Is there an efficient way to catenate to an APL vector in a #CALLed assembly language routine?

18 views
Skip to first unread message

/ Rav

unread,
May 30, 2022, 4:47:07 PM5/30/22
to APLWin
Background:  I'm using APL+Win version 15.1.01 under Windows 10 Professional.  I'm writing various assembly language routines to be called via #CALL from APL+Win.  I'm assembling using MASM, and am including the .486 and .XMM directives so that I can use SIMD extension instructions, in particular SSE 4.2 instructions.

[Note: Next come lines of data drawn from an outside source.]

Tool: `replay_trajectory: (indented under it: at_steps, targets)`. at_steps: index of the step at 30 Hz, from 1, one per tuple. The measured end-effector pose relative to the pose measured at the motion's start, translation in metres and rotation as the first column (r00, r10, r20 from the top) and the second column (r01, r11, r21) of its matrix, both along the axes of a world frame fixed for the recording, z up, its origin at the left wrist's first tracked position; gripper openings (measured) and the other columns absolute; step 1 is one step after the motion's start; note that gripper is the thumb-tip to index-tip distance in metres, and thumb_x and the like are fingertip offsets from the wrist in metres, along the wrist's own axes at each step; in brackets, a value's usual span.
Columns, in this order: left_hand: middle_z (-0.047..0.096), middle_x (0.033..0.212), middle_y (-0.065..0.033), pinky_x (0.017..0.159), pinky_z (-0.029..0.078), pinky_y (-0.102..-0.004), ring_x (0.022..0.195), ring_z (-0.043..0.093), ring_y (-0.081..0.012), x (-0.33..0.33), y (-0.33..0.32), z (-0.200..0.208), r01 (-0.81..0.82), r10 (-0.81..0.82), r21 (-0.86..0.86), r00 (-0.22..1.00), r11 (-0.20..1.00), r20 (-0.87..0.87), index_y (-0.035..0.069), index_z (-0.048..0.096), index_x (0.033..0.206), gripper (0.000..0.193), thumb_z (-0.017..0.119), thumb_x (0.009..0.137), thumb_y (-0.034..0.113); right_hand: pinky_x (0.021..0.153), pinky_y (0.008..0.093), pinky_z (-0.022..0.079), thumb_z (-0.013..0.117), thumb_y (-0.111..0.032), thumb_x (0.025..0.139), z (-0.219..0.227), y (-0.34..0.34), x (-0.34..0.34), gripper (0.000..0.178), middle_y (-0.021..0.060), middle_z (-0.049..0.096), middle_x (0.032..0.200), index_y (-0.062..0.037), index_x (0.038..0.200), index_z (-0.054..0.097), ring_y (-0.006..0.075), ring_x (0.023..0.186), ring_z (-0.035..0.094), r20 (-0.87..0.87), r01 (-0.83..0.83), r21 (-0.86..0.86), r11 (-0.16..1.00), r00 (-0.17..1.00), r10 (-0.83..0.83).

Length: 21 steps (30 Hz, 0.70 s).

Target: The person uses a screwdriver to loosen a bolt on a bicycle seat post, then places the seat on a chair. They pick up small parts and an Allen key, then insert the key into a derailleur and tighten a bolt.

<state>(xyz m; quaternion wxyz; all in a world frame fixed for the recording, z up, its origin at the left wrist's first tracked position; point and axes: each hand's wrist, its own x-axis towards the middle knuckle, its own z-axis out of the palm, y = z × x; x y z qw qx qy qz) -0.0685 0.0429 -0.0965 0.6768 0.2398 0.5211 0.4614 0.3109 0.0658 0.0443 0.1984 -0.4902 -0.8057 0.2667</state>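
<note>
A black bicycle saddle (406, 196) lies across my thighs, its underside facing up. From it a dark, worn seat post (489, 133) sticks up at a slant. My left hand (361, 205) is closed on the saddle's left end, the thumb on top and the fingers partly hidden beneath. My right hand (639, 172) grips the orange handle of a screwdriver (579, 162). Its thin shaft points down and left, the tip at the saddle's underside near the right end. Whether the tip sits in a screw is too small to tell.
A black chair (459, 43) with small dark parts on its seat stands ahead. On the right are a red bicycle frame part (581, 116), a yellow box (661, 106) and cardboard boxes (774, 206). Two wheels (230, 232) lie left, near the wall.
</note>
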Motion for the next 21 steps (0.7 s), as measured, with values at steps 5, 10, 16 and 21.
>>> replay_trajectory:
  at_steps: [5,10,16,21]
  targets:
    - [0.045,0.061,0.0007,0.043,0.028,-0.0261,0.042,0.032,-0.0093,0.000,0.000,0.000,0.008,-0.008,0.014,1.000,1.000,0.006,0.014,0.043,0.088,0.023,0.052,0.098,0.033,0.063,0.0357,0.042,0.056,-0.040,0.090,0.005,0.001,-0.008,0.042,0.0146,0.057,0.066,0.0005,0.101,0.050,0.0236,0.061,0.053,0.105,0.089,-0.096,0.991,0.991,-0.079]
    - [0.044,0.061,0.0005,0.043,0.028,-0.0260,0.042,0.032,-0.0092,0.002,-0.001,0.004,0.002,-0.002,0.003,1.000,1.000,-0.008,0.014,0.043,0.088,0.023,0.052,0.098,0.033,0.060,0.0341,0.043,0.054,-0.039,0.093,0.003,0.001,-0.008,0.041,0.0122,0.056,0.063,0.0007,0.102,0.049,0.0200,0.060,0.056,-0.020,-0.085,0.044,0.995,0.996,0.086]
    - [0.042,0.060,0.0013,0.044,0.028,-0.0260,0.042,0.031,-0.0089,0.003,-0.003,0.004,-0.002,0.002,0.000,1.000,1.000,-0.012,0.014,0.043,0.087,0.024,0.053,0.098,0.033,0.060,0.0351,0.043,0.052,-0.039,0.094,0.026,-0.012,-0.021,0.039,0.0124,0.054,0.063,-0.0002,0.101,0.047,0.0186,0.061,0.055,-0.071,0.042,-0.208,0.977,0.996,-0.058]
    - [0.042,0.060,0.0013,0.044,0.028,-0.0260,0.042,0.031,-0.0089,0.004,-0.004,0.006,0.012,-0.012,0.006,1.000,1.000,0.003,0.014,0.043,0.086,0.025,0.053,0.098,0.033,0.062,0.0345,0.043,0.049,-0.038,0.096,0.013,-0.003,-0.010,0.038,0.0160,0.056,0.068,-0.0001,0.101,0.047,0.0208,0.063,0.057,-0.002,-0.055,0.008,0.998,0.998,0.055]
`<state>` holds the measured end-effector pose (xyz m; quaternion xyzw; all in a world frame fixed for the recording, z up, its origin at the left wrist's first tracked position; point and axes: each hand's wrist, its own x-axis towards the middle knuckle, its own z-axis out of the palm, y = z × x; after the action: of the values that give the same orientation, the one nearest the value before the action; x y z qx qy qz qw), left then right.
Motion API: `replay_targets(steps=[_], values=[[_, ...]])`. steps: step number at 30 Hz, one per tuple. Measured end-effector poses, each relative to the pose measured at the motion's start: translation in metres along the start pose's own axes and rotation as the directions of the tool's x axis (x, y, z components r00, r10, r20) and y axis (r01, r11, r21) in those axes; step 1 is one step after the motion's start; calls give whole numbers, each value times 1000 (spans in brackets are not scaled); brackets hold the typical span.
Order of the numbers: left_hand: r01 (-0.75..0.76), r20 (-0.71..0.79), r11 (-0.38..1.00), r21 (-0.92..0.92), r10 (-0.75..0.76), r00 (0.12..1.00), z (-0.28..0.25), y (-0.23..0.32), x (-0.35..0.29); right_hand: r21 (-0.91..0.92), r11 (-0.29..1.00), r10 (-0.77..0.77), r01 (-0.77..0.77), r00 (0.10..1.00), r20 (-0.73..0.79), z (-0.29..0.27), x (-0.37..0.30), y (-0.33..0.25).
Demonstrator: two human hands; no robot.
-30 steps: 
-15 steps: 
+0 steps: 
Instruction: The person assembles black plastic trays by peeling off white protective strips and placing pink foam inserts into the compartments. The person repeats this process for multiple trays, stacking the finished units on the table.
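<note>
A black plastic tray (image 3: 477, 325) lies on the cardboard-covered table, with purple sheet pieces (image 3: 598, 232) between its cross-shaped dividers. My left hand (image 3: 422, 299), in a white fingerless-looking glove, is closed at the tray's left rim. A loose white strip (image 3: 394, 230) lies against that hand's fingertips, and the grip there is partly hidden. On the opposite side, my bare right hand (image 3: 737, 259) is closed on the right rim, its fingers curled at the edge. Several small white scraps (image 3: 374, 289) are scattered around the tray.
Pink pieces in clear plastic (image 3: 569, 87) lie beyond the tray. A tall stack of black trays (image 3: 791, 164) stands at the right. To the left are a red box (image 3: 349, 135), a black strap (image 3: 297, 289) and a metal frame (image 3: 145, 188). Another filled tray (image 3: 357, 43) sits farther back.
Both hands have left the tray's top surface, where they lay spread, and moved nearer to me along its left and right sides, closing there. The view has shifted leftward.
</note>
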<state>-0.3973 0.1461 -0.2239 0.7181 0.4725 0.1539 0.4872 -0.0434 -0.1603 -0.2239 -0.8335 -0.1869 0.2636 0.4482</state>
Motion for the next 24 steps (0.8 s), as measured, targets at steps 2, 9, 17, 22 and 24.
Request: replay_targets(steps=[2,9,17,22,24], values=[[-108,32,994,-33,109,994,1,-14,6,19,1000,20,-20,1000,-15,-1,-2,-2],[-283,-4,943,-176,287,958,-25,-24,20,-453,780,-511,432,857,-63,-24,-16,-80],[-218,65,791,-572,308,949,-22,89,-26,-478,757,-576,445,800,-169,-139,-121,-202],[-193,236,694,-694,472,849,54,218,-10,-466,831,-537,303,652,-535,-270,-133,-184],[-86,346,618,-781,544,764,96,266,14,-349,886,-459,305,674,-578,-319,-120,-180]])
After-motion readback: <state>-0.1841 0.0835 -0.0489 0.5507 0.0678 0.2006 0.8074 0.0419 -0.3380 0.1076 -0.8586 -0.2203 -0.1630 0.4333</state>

In some of my routines I'm returning an explicit result which is a vector of integers.  The length of the result could be anything from length 0 (empty vector) to whatever APLs vector length limits are.  The length of the result depends, of course, on the processing of the particular arguments being passed in.

I'm using ISS (Interpreter Support Service) 3 (Create Variable) to create the initial empty vector result.  The problem is that there is no (documented) ISS to catenate to an existing variable.  For now, at least, I only need to catenate one integer at a time as I go.  So what I am currently doing is creating TWO result variables within the ASM routine, and alternating between them.  When I need to catenate another element, I recreate the "other" result variable (ISS 3 erases the old version automatically) with length 1+ the current result variable, copy the data elements of the current result variable to the "other" result variable, then finally insert the new value at the end.  So each time I need to catenate ONE more integer value, I have to completely recreate the result variable.

This is obviously very inefficient, and I'm wondering if anyone here has come up with a better way of doing this sort of catenation within the ASM routine.

Ideas I've already thought of include:

1.  Using ISS 6 (make unique copy of variable) to make a copy of the current result variable.  The problem is you can't specify a longer length.  And even if you could, it would still be almost as inefficient.

2.  Just having one result variable and keep recreating it but with an ever-increasing length.  The problem is that this destroys all the existing values in the data area because it first erases the current variable.

3.  Running the routine with two passes, the first pass to determine the total number of elements that will be needed in the result, then the second pass to create the result variable and fill it in.  This of course has its own inefficiency, namely having to process everything twice.

4. Pre-allocate a temporary "longest possible" result variable, fill it in, then copy it to a final result variable of the proper length copying only the actual result values.  Since "longest possible" could theoretically mean a vector of length around 2*31 elements, this is impractical and grossly inefficient.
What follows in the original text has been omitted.